• **Requirement**:
Below are the records; copy exactly the stretch from the line containing "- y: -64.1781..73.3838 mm" through the line containing "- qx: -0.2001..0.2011", both ends included, and nothing else.

Items from a data source
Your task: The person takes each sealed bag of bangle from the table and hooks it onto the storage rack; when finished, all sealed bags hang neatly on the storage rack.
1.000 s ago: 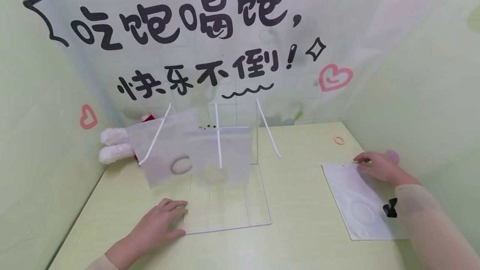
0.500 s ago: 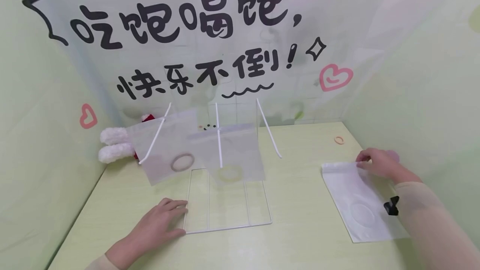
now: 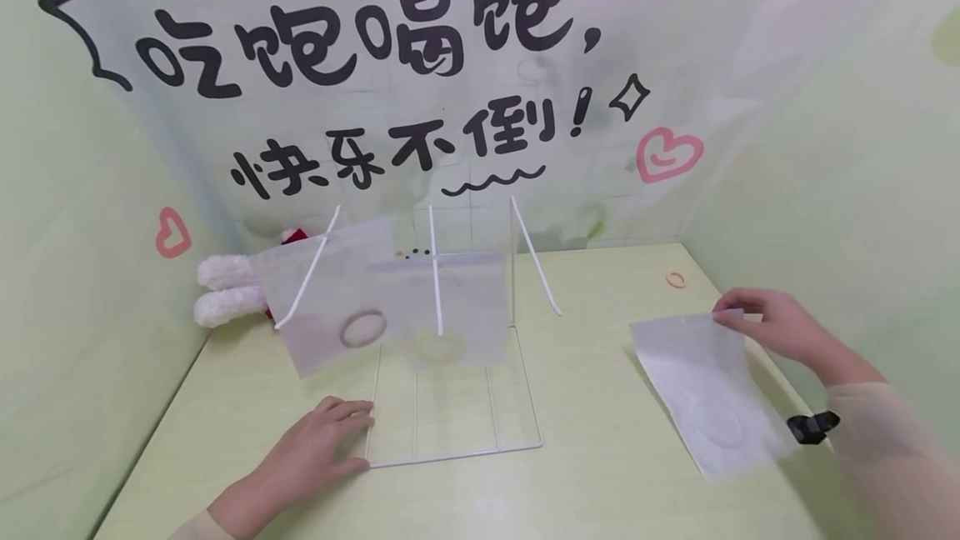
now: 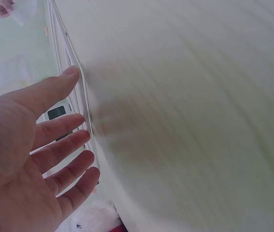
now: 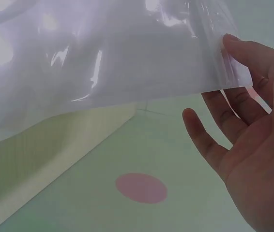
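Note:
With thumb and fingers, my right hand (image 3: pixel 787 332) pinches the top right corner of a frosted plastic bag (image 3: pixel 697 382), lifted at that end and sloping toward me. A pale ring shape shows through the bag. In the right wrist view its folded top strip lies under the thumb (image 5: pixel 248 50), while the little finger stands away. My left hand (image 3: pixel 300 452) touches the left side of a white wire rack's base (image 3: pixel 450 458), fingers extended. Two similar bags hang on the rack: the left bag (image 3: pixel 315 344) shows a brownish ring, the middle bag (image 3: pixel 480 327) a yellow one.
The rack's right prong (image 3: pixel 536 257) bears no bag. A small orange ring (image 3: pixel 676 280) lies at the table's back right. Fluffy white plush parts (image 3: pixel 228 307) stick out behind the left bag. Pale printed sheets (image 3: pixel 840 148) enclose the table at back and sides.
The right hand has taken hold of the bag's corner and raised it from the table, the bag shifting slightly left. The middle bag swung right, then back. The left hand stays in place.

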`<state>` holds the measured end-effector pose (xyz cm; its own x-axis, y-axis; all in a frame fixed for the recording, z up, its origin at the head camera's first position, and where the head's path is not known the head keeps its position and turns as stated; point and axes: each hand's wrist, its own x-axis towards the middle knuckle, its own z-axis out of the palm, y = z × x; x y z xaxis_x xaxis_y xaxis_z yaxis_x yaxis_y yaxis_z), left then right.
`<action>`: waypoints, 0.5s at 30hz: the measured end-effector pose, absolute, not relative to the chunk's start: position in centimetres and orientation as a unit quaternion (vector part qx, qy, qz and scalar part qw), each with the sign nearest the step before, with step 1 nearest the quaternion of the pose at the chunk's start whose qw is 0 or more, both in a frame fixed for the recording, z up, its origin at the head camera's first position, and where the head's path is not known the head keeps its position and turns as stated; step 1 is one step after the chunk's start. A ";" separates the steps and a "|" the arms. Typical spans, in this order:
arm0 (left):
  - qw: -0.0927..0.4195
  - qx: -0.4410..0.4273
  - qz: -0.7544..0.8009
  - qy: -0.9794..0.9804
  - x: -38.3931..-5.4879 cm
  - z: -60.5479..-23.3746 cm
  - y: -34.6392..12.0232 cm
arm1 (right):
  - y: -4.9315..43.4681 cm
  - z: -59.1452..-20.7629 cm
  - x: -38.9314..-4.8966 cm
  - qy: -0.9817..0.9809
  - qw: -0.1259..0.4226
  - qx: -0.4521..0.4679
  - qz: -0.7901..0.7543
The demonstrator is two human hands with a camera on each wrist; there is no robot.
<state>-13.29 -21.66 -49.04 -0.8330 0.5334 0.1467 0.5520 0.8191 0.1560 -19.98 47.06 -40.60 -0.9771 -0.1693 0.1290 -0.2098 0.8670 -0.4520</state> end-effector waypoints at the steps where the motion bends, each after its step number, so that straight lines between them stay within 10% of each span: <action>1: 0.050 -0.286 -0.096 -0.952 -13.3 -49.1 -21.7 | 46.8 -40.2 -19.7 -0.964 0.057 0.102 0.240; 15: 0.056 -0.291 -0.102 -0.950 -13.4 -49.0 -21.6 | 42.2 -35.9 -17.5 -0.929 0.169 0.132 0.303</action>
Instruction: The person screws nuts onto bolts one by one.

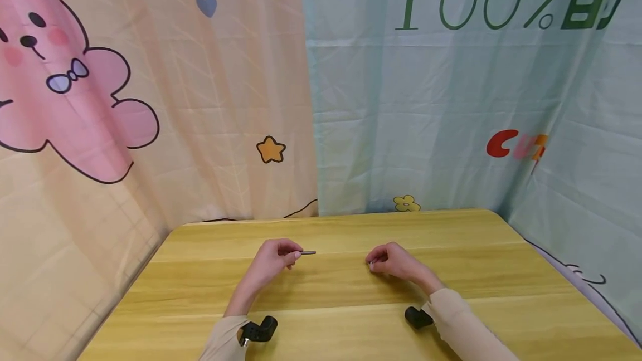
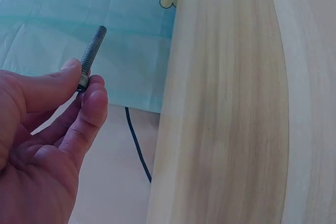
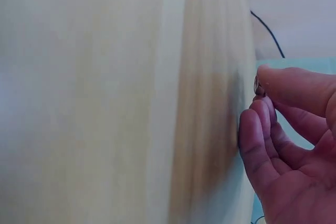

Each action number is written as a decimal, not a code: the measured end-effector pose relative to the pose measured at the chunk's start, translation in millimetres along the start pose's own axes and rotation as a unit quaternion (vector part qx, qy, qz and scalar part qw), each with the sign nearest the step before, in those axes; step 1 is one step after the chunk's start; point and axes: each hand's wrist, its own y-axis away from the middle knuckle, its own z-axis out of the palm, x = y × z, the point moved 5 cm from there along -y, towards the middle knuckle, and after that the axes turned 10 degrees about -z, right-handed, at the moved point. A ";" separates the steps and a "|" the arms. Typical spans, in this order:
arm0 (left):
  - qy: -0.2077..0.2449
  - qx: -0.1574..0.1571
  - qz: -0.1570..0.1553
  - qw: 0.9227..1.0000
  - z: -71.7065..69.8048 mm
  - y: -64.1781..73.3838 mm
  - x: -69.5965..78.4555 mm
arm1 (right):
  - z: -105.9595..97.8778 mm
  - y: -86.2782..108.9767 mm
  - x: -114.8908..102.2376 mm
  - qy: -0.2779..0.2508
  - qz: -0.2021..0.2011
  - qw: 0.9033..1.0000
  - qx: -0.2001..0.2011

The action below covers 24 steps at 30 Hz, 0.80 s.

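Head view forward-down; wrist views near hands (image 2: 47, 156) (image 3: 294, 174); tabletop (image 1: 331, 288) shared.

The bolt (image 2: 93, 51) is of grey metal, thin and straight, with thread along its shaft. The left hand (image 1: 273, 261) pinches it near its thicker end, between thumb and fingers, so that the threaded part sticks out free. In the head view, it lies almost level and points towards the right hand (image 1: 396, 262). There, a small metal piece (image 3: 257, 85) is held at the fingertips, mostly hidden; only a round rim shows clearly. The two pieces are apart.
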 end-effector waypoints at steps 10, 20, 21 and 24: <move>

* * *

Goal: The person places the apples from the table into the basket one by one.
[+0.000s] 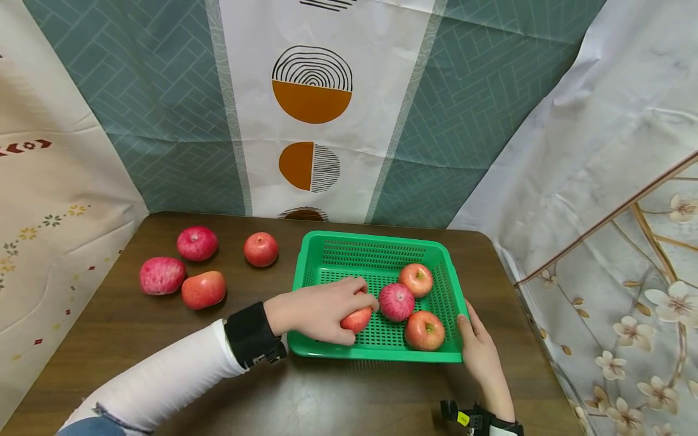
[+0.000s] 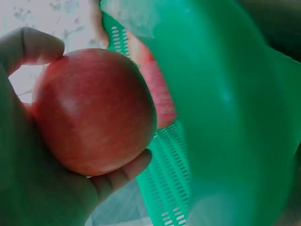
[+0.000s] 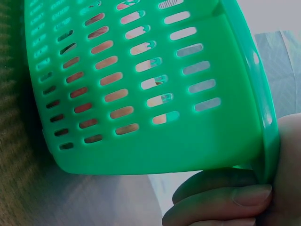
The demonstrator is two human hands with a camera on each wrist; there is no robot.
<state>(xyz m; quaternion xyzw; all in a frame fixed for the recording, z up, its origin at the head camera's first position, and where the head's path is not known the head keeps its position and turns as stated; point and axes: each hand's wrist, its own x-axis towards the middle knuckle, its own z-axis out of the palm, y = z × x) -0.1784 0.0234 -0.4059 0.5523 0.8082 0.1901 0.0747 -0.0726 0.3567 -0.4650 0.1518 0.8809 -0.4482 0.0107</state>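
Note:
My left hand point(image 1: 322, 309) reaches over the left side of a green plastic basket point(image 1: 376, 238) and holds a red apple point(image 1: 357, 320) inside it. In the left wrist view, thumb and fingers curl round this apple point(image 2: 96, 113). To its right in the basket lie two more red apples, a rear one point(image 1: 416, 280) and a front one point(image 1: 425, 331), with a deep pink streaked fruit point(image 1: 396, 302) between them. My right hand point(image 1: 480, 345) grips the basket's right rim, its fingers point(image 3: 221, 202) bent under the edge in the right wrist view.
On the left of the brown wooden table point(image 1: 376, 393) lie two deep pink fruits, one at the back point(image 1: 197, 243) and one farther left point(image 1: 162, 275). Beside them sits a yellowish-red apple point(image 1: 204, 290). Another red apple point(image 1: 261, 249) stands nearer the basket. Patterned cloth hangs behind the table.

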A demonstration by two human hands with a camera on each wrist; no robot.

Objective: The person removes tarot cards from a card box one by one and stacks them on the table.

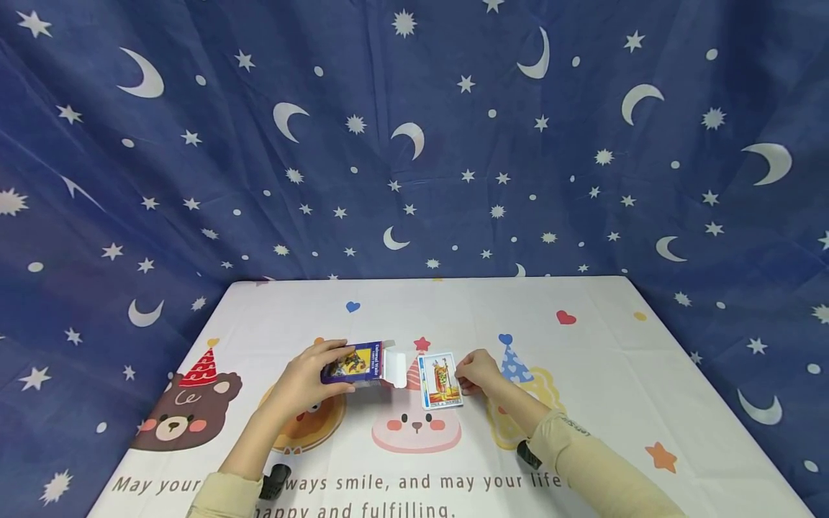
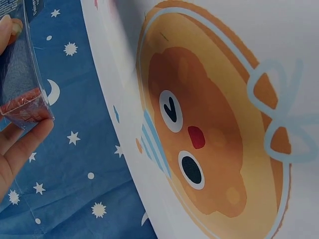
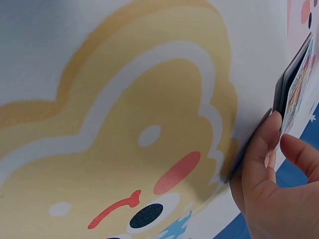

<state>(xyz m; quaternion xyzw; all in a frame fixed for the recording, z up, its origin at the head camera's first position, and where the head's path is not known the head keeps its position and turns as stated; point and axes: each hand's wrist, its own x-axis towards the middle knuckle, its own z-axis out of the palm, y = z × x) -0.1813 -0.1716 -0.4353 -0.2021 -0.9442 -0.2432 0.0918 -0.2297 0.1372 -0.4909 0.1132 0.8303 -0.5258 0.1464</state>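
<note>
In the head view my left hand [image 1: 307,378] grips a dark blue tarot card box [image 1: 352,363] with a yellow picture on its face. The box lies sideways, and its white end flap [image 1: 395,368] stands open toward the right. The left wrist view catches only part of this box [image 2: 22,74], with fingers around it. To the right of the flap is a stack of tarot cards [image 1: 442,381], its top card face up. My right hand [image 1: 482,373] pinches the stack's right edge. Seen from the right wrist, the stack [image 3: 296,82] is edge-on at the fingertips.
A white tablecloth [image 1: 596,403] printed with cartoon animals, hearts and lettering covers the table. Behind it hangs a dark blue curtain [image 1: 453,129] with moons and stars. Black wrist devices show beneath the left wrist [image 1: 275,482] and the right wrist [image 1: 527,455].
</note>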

• **Answer section**:
  - y: -64.1781..73.3838 mm
  - x: -69.5965..78.4555 mm
arm1 (right):
  - z: -105.9595..97.8778 mm
  - y: -86.2782..108.9767 mm
  - x: -114.8908..102.2376 mm
  - qy: -0.2779..0.2508
  - qz: -0.2021..0.2011
  - qw: 0.9033..1.0000
  - qx: -0.2001..0.2011

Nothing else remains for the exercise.